Sorry I can't provide links. But I work for a large tech company, currently qualifying SSDs for a new project. We ran into serious bugs with drives from a particular well-known SSD manufacturer (certain workloads cause drives to become unresponsive until power is cycled) and were able to demand detailed root cause analysis. In at least two cases they uncovered new bugs in code that had been inserted purely to improve the numbers for 4k random writes on certain benchmarks. These are consumer drives, not enterprise, and are current production.
I've had that much acknowledged from SSD vendors, each one blames the others for the benchmark wars but they all know that benchmarks are out there and customers will chose the SSD based on the published benchmarks so they tune the firmware to make sure they don't look bad in the benchmarks.

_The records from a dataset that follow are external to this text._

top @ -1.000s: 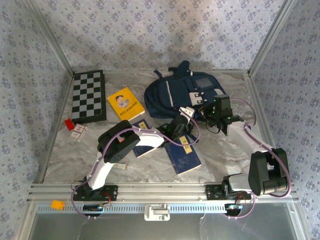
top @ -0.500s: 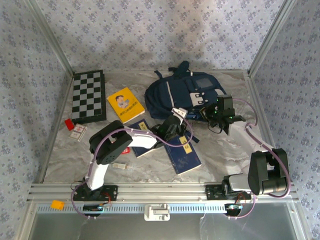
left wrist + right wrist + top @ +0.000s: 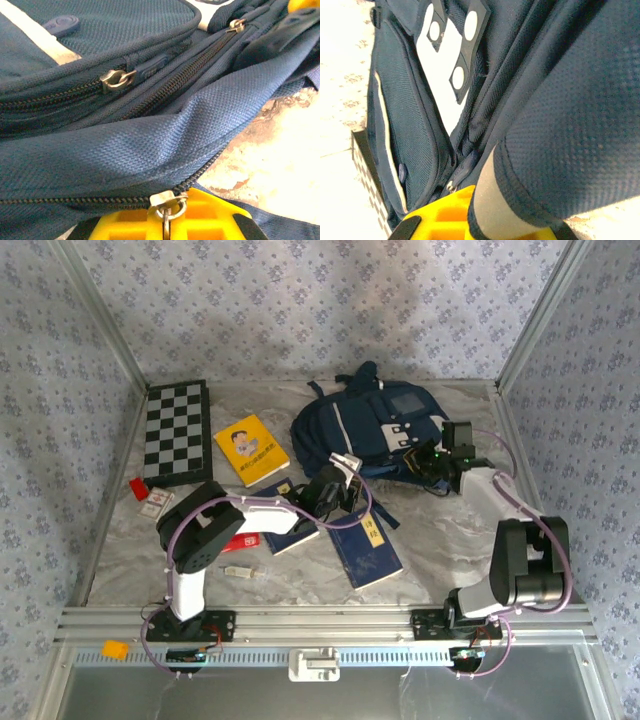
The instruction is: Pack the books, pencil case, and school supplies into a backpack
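The navy backpack (image 3: 365, 425) lies at the back centre of the table. My left gripper (image 3: 333, 483) is at its near edge, shut on a metal zipper pull (image 3: 168, 202) of the main zip, yellow fingers (image 3: 130, 227) below it. My right gripper (image 3: 438, 456) is at the backpack's right side, shut on a padded blue backpack strap (image 3: 560, 130) with pale trim. A yellow book (image 3: 251, 448) lies left of the backpack. Two dark blue books (image 3: 366, 548) (image 3: 287, 523) lie nearer. The red pencil case (image 3: 240, 542) peeks out under my left arm. A pale stick of school supplies (image 3: 238, 570) lies near the front.
A chequered board (image 3: 177, 432) lies at the back left. A tiny red block (image 3: 137, 488) and a white card (image 3: 157, 502) sit near the left wall. Metal frame walls close the table on three sides; a rail runs along the front edge.
My left gripper has drawn leftward along the backpack's near edge, its elbow swinging left. My right gripper has moved back and right, lifting the strap.
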`<act>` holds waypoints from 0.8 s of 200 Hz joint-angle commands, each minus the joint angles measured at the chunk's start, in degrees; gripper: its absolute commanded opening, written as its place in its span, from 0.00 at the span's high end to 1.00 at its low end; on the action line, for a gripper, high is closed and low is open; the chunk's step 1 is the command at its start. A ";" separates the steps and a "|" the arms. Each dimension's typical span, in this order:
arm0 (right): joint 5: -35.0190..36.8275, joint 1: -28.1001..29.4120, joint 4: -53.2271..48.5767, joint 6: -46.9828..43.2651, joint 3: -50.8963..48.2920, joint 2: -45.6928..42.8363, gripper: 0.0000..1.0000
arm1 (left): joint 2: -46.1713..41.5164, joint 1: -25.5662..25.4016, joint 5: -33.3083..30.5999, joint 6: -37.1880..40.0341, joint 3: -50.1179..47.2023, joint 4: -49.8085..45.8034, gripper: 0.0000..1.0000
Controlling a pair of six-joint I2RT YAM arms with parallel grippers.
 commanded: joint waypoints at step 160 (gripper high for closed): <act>0.66 6.56 -3.31 4.87 -7.02 -9.13 0.26 | 1.40 0.43 5.87 -7.40 17.63 -20.46 1.00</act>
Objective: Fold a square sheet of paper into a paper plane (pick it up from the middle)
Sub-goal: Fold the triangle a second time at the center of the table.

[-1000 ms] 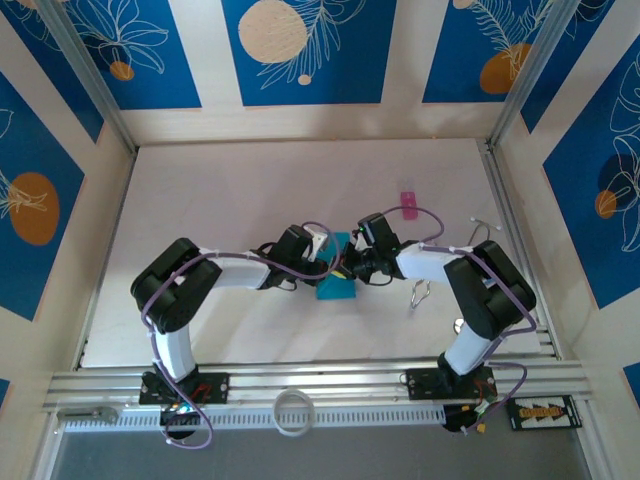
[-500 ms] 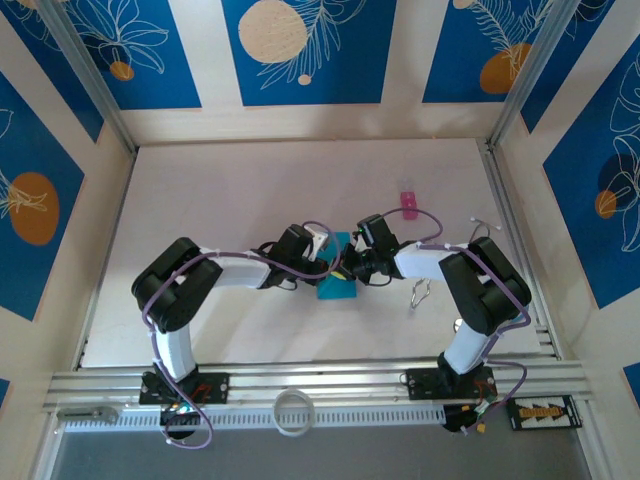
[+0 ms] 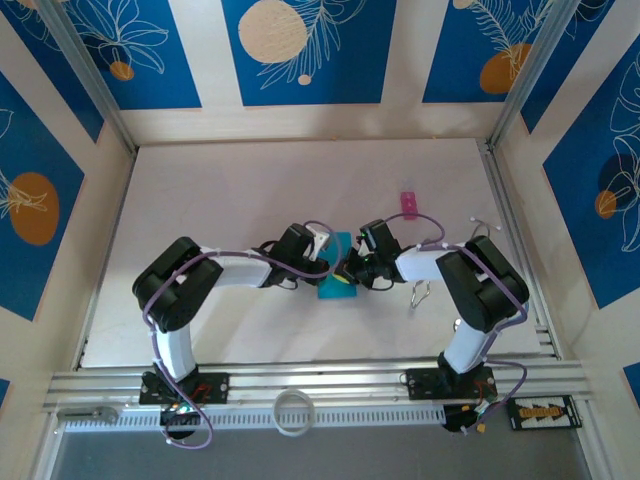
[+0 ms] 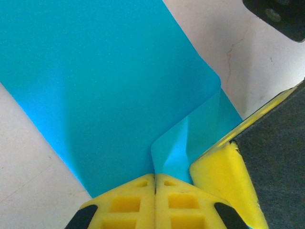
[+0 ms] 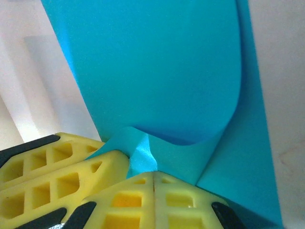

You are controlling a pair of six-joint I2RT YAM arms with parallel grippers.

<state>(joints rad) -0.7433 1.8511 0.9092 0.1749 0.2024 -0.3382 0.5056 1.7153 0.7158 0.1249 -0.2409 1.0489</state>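
Slightly inward, the right arm (image 3: pixel 470 285) is drifting. On the bench (image 3: pixel 250 200), midway along its near edge, the left gripper (image 4: pixel 155 180) is pinching the square sheet of paper (image 4: pixel 105 86). The right gripper (image 5: pixel 153 175) is clamping the same raised fold, probably to sharpen a crease.

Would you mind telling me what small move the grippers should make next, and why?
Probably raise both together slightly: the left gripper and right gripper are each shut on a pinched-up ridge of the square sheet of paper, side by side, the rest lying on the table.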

I was even told that an SSD was made to work consistently over the life span but drop some of these consistency work (i.e. slow downs at start of life) and only kick them in after so many power-on-hours so that it will not look bad in benchmarks.
It's a fact of life that customers rely on benchmarks and that vendors cannot educate all customers so the masses out there need to see a good benchmark so that's what gets optimized for.
1. Most of the recommendations are things that will have little to no benefit on any modern SSD because all of this is handled for you in the firmware. When SSD firmware is not perfectly optimizing your performance, it is doing so to extend the life of the drive. Take this with a grain of salt though since many SSD manufacturers use really bad code provided by the controller manufacturer (SandForce notably provided awful stock firmware).
2. SSD benchmarks commentary is mostly accurate - since performance is very motherboard chipset-dependent, we chose the best ones to publish. Can't really blame anyone, but it means that if you bought the drive you are incredibly unlikely to achieve identical performance.
3. "Benchmarks are hard". No, not really. I wrote most of the benchmarks we used for linux testing. The reason benchmarks could be considered difficult is because all of the internal benchmarks that are used were written in-house and not released to the public. Reviewers never really had the right tools.
4. Enterprise SSDs and Consumer SSDs are drastically different. If you want consistent high performance, get an enterprise PCI-X drive. NAND quality is the major difference... and good NAND is hard to find. Generally an enterprise SSD will also have a significantly faster controller, and on larger drives, will contain more than one controller to avoid straining resources.